Comme si de rien n’était alors que c’était juste la fin du monde, juste la fin du monde.

Le deuil se soigne, s’accompagne. Il faut cesser cette facile fatalité, cette forme de mépris de ramener toujours le sujet à la sphère de ‘l’intime’. Qui ose parler de l’intime quand tout s’affiche aujourd’hui, tout sauf le vécu du deuil? Tout sauf l’acceptation des émotions comme la tristesse, le temps nécessaire du deuil. Mais ce n’est pas un gros mot, ce n’est pas obscène, c’est juste la réalité.

La mort fait partie de la vie et en parler, ce n’est pas offusquer l’autre, c’est attendre de l’autre qu’il valide notre existence malgré notre effroyable sentiment de vide. Parler, c’est déjà tendre une main pour essayer de s’en sortir, essayer de revenir à la vie, de l’investir à nouveau.

La mort fait partie de la vie et tant qu’on ne sait pas qu’on est mortel, on ne réalise pas qu’on est vivant.

Alors je travaille, je travaille par exemple à trouver comment accompagner les parents qui retournent au travail. J’ai des rendez-vous avec des entreprises, je leur explique avec leur langage (les chiffres) combien de personnes sont touchées, combien coûte un salarié qui part en congé maladie suite à un deuil périnatal et qu’il faudrait penser à lui proposer un accompagnement dans le cadre de la RSE (Responsabilité Sociale de l’Entreprise), de la qualité de vie au travail, de la marque entreprise… Oui, je lutte contre le fatalisme, mais parfois, comme aujourd’hui, alors que je viens de voir le film de Xavier Dolan « Juste la fin du monde », j’aimerai que ce soit évident pour tout le monde. Evident que oui, perdre un bébé pendant la grossesse ou quelques jours après la naissance, pour les parents , c’est juste la fin du monde. Et il est inutile de parler de chiffres ou d’impact financier dans ce cas. Il faut simplement se rappeler qu’en tant qu’être humain on a la responsabilité des uns et des autres. Que perdre un enfant, c’est un drame qui désorganise totalement la vie des parents, et que seuls, ils ne peuvent pas s’en sortir. Ils y arriveront, la vie continue, il y aura même peut-être d’autres enfants. Mais au bout de combien de temps? Et au prix de combien de masques à porter?

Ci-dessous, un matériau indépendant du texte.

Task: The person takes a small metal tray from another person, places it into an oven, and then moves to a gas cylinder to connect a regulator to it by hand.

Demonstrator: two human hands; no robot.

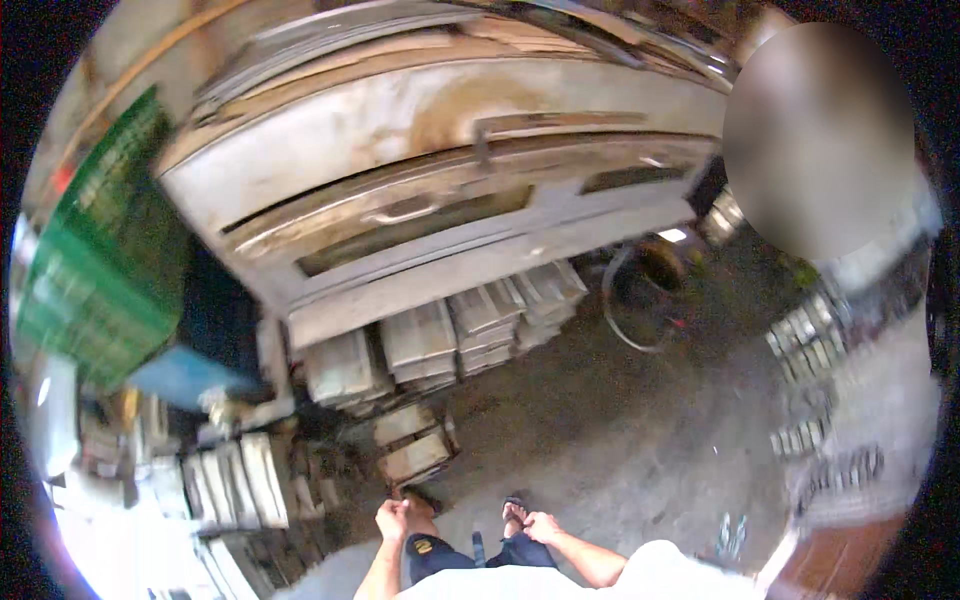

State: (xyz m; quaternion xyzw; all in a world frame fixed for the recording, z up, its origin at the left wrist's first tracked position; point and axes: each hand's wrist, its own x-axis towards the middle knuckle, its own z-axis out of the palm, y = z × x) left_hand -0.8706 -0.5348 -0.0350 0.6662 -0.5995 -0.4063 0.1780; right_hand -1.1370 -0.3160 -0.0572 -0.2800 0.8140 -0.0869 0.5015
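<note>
- Small stack of dusty tan rectangular blocks (415,457): it sits on the brown-grey floor (560,425), just beyond the person's left foot and nearest the bare left hand (392,518), with no contact that I can make out.
- The step in hand seems to be standing or stepping with both hands low. Doing it well likely means placing the open-sandalled feet clear of the block edges, keeping the back easy and looking down before each step.
- The blocks look hard-edged and perhaps heavy; any handling would favour a full grip underneath, near the body, over a fingertip pinch.
- Fingers: those of the left hand and the bare right hand (543,527) look bent in front of the dark shorts (440,557). Blur leaves me unable to tell whether they are open, closed or around something small.
- Farther out, stacks of pale grey rectangular slabs (418,340) stand under a long, rust-stained off-white metal unit (400,120); a green plastic crate (105,285) is at left.
- Hard to make out: a blurred grey oval hides the upper right, glare washes out the lower left, and the round dark object (660,268) near the unit's right end is too smeared to identify.
</note>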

Quand un deuil périnatal survient, la société doit faire son boulot, elle doit accompagner les parents. Accompagner, ça commence par ne pas faire comme si de rien n’était

 

 

 

Apporte moi mes cachets

Je ne sais plus, je ne me souviens plus. Est ce que cela me touche encore? C’était il y a 13 ans. Alors, je m’interroge, est ce que j’ai vraiment appris à vivre avec? Enfin, plutôt sans. Je sais vivre sans lui à présent? C’est monstrueux, je n’en ai pas envie. Une mère ne peut pas apprendre à vivre sans son enfant. Suis je devenue inhumaine? Ou est ce que mon esprit me trompe? Je m’en méfie – toujours – de lui. Je reste sur mes gardes. J’ai nié et quand j’ai réalisé, j’ai pris un retour de manivelle assez violent, alors, oui, je me méfie des protections de mon esprit.

J’ai pris du temps pour moi, je me suis plongée à l’intérieur et très vite, j’ai tout retrouvé : l’amour et la folie.

L’amour, oui il me manque, oui il est bien là, il fait partie de moi, à sa juste place.

Et la porte où se cache ma camisole est toujours là, aussi. Je l’ai ouverte il y a 13 ans. Et derrière s’y trouvent ma part de folie, mon mode délirant. Je l’ai adoré cette folie, elle m’a protégé du monde extérieur qui ne pouvait pas comprendre, ne pouvait réaliser. Ils étaient tous fous, et moi je savais que tout cela était vain, rien n’avait plus de sens puisque Gabriel n’était plus parmi nous.

Je suis rassurée, je peux encore choisir d’ouvrir cette porte ou de rester ici, parmi nous. Ouf, je ne suis pas monstrueuse, je suis toujours humaine.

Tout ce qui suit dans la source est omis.